As a home stager, you see things that need to be done to help sell a home, but sometimes the owner is resistant to change. What do you do? Well, you can suggest, but in the end, it's all about making your client happy. I ran into this problem this week. I was hired to stage a fantastic home that was built in the 1970's. The home has so much going for it – large rooms, hardwood floors, updated appliances – all on a huge lot. All the tile work needs to be updated but they are not willing to make the investment. OK, I get it, this happens all the time. People want to get their house on the market immediately or don't have the money to invest, even though that investment will more than pay for itself.

dragonBut what if the home has a dragon? That's right, a dragon. A 6 foot dragon. There is a 6 foot wide mirror with the huge gold and red dragon hanging on the wall over the bed in the master bedroom. Can we take it down? It's quite taste specific and could alienate buyers. It's not even glued. I can easily patch the holes left from the screws. It won't cost anything! I repeat, it will not cost anything to slay the dragon! This is the kind of distraction that puts buyers off.

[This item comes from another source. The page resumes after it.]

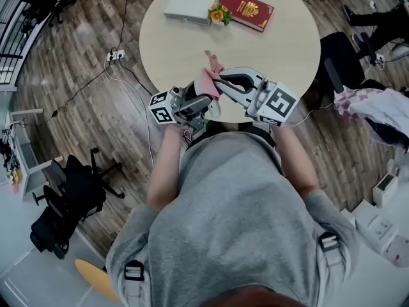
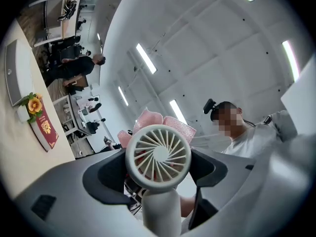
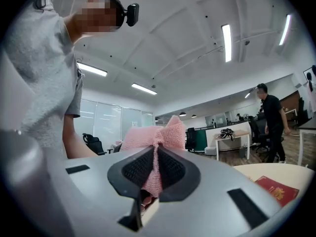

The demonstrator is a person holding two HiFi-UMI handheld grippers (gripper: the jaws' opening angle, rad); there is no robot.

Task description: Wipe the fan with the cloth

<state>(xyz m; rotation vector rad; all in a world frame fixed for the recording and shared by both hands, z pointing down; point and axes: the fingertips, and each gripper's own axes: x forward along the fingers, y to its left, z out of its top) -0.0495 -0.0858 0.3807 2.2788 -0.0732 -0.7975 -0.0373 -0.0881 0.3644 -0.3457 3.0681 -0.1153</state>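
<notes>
In the left gripper view a small white hand fan (image 2: 158, 154) with a round grille stands upright between the jaws, and my left gripper (image 2: 159, 169) is shut on it. Just behind the grille bunches the pink cloth (image 2: 165, 122). My right gripper (image 3: 155, 169) is shut on that pink cloth (image 3: 150, 137), which sticks up past the black pads. In the head view both grippers meet over the near edge of the round table (image 1: 287, 43): the left gripper (image 1: 203, 105) points right, the right gripper (image 1: 222, 85) points left, and the cloth (image 1: 211, 75) lies between them. The fan is hidden there.
At the table's far side lie a white box (image 1: 186, 9), a small flower (image 1: 219, 13) and a red book (image 1: 246, 9). Cables (image 1: 115, 59) run over the wooden floor at the left, near a black office chair (image 1: 70, 197). A person in black (image 3: 270, 120) stands far off.
</notes>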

Of course, I say this as gently as possible to the elderly owner and his family. They all agree the dragon should come down ... at first. The elderly widower's eyes start to tear up and he just shakes his head. I don't want to do anything that will make my client upset, and the realtor and I assure him of this. He relaxes and I ask if he's open to covering it with a wall hanging. He doesn't want to do that. He says buyers will peak under the wall hanging and see the dragon, so why cover it? It becomes obvious he is too emotionally attached to this dragon to do anything with it. As a home stager, I know it needs to come down or at the very least be hidden. This is the focal point of the room, and it's a little scary. Luckily, the room is huge, so I move the bed to the wall opposite the door and hang an oil painting from another room over the bed. The bed made more sense on this wall, and becomes the proper focal point.

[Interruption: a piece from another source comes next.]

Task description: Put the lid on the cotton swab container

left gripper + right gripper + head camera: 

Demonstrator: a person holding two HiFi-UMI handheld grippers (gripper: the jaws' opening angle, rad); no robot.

But, what about the dragon? Well, it's still on the wall, but by sliding the dresser under it, it minimizes the impact. Because the bed has become the main focal point, the dragon has lost some of its power. It makes sense to have a mirror over a dresser, right? I know, it still has a dragon on it, but now it's a dresser with a dragon mirror. In my staging report, I suggested that if the home hasn't sold in an acceptable length of time, they remove the dragon mirror, and update the tile throughout the home. What's a stager to do? The answer is to keep your client happy.